Fest steht: Fritz Staub hat zentrale Wahlversprechen umgesetzt. Die Gemeindefinanzen wurden stabilisiert, und die Jahresergebnisse fielen wiederholt besser aus als prognostiziert. Nach Jahren administrativer Kontinuität und gefühltem Stillstand unter seinem Vorgänger übernahm er die Führung mit klarer Steuerung. Seither werden Abläufe, Ausgaben und Projekte systematisch hinterfragt. Dass diese Veränderungen für einige Neuland waren, scheint kaum auf die Fähigkeiten des Gemeindepräsidenten zurückzuführen zu sein. Kostenrelevante Entscheidungen werden nicht mehr routinemässig durchgewunken. Dieses Vorgehen entspricht dem Auftrag eines Gemeindepräsidenten, der dem Gemeinwohl und den Steuerzahlenden verpflichtet ist und öffentliche Mittel wirtschaftlich einsetzt.

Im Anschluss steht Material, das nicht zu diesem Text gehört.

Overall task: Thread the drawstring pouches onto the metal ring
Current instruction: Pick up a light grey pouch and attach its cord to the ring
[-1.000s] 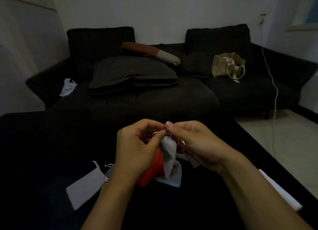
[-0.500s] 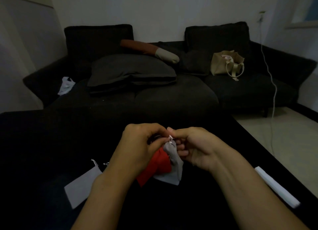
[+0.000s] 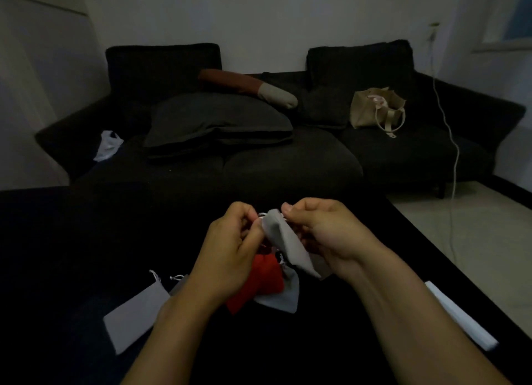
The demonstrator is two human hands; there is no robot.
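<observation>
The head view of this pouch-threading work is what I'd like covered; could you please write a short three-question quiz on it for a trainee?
1. True or false: the grey pouch held up between the left hand and the right hand lies flat on the black table.
2. Multiple choice: which colour of pouch hangs below the left hand? A red; B blue; C yellow.
3. Fill in: a loose grey pouch lies on the table to the ____ of the left forearm.

Key: 1 false, it is lifted clear, pinched at its top. 2 A, the red pouch. 3 left.
</observation>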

Generische Vorwürfe ohne Datengrundlage tragen nicht zur politischen Urteilsbildung bei. Quantifizierte und qualifizierte Kritik ermöglicht hingegen Transparenz und Nachvollziehbarkeit.
Vor diesem Hintergrund richtet sich die Erwartung an Samuel Zingg und Frau Breitenmoser, konkrete und belegbare Kritik zu formulieren statt pauschaler Aussagen ohne belastbare Grundlage oder persönliche Interpretationen von Stimmungen, welche bis anhin maximal auf Hören-Sagen qualifiziert werden können. Bis anhin versucht Samuel Zingg vor allem damit zu punkten, dass er aufführt «er nehme von der Bevölkerung wahr», inwiefern er dies als messbare Kennzahl erachtet, wird nicht begründet.